%%

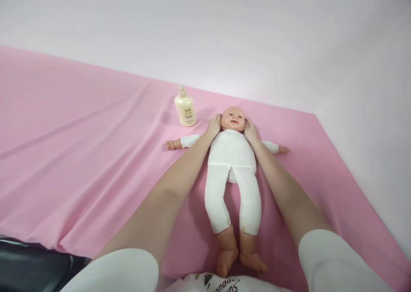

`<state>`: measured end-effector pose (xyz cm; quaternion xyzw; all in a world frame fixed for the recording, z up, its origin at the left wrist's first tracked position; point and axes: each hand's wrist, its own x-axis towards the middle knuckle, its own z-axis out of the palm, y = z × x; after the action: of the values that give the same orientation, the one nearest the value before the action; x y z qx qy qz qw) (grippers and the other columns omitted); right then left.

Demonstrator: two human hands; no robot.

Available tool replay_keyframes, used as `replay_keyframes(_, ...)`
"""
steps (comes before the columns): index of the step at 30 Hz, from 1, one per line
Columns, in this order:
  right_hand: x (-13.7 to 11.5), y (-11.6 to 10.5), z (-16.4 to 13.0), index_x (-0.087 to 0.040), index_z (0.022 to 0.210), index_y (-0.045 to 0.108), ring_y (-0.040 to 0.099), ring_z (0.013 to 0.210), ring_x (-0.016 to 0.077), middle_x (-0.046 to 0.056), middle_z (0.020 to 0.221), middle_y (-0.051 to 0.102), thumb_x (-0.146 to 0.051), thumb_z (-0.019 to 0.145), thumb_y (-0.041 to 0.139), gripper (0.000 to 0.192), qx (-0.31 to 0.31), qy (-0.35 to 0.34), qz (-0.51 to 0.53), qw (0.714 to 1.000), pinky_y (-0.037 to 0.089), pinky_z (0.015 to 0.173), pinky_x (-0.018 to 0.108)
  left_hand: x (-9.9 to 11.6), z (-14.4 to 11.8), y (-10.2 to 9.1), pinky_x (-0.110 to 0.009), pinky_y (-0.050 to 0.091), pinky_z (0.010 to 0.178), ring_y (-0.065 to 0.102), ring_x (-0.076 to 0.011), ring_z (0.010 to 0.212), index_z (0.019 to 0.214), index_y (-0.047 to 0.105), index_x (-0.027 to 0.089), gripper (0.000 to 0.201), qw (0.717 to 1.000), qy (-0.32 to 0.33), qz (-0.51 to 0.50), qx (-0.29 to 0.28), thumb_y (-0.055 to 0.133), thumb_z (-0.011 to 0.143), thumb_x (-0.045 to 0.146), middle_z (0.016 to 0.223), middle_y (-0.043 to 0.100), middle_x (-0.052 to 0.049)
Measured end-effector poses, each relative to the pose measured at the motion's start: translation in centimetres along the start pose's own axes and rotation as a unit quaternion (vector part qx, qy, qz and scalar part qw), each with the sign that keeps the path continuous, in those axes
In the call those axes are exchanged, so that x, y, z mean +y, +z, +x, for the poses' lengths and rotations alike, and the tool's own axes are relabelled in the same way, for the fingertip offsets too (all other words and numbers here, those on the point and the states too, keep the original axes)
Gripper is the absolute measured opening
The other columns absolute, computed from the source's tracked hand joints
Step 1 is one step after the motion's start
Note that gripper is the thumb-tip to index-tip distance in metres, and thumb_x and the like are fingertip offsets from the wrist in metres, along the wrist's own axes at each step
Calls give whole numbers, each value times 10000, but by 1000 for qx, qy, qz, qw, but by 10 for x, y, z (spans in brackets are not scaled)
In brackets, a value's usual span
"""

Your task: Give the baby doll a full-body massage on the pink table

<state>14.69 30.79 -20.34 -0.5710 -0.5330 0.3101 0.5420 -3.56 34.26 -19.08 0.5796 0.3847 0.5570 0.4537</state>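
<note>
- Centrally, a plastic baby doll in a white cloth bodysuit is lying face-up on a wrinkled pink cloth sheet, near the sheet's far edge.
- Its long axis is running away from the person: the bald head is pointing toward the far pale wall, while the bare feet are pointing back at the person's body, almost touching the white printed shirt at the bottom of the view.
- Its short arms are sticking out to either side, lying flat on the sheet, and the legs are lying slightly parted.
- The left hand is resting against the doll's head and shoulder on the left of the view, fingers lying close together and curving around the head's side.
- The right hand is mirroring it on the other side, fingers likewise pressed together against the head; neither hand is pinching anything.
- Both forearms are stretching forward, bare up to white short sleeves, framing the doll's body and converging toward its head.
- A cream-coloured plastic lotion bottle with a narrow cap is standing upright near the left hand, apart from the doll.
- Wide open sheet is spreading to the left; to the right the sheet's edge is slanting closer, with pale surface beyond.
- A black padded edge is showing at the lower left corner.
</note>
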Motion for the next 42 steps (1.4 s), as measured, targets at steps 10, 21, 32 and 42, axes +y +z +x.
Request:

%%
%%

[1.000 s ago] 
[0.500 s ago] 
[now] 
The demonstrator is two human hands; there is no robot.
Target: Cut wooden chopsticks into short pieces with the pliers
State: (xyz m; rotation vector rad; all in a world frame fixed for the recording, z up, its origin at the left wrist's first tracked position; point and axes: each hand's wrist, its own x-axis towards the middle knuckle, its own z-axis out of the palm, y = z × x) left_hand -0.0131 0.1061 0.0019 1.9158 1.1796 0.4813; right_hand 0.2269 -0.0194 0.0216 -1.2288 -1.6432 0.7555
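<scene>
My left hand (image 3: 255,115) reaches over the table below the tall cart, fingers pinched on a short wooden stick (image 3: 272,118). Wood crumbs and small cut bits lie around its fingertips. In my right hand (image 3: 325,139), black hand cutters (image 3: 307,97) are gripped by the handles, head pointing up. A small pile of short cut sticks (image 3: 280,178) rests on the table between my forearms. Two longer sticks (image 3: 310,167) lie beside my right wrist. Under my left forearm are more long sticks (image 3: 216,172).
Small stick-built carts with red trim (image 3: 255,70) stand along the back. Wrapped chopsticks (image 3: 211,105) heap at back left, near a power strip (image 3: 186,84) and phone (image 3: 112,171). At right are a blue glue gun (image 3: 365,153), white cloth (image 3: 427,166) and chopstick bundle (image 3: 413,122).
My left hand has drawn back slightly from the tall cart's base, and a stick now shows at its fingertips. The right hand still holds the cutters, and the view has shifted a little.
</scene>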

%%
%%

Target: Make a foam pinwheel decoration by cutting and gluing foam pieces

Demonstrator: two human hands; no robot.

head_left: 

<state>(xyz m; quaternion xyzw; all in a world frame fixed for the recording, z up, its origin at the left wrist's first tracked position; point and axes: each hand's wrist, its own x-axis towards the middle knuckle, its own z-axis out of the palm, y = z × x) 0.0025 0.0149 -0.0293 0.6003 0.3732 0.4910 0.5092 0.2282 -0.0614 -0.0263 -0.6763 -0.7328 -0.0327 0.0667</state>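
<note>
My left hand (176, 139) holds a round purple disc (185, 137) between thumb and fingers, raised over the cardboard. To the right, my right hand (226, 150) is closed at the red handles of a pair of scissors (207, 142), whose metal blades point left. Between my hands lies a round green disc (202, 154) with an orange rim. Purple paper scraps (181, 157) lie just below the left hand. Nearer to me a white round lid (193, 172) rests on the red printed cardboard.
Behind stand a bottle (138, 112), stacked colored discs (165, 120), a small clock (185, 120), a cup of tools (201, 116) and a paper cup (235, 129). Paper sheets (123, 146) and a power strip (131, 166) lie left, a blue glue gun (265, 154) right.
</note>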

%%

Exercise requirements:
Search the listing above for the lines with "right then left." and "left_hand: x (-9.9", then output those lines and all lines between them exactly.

Completed task:
`<state>`: measured end-effector pose (xyz cm; quaternion xyzw; all in a world frame fixed for the recording, z up, its origin at the left wrist's first tracked position; point and axes: each hand's wrist, its own x-axis towards the middle knuckle, its own z-axis out of the palm, y = z × x; after the action: of the values that give the same orientation, the one nearest the value before the action; x y z qx qy qz qw) (grippers and the other columns omitted); right then left.

Demonstrator: two human hands; no robot.

Available tool replay_keyframes, used as `replay_keyframes(_, ...)`
"""
steps (comes before the columns): index of the step at 30 Hz, from 1, one per line
Columns, in this order:
  right_hand: x (-13.7 to 11.5), y (-11.6 to 10.5), z (-16.4 to 13.0), index_x (-0.087 to 0.040), index_z (0.022 to 0.210), index_y (-0.045 to 0.108), ring_y (-0.040 to 0.099), ring_z (0.013 to 0.210), ring_x (-0.016 to 0.077), middle_x (-0.046 to 0.056), middle_z (0.020 to 0.221), middle_y (-0.051 to 0.102), thumb_x (-0.146 to 0.051), thumb_z (-0.019 to 0.145), thumb_y (-0.041 to 0.139), gripper (0.000 to 0.192), qx (-0.31 to 0.31), qy (-0.35 to 0.34), qz (-0.51 to 0.53), qw (0.714 to 1.000), pinky_y (-0.037 to 0.089), pinky_z (0.015 to 0.173), pinky_x (-0.018 to 0.108)
  left_hand: x (-9.9 to 11.6), z (-14.4 to 11.8), y (-10.2 to 9.1), pinky_x (-0.110 to 0.009), pinky_y (-0.050 to 0.091), pinky_z (0.010 to 0.178), ring_y (-0.065 to 0.102), ring_x (-0.076 to 0.011), ring_z (0.010 to 0.212), index_z (0.019 to 0.214), index_y (-0.047 to 0.105), index_x (-0.027 to 0.089), gripper (0.000 to 0.201), qw (0.717 to 1.000), qy (-0.32 to 0.33), qz (-0.51 to 0.50), qx (-0.29 to 0.28), thumb_y (-0.055 to 0.133), thumb_z (-0.011 to 0.143), thumb_x (-0.045 to 0.146), middle_z (0.016 to 0.223), middle_y (-0.043 to 0.100), middle_x (-0.052 to 0.049)

With that, the answer is complete.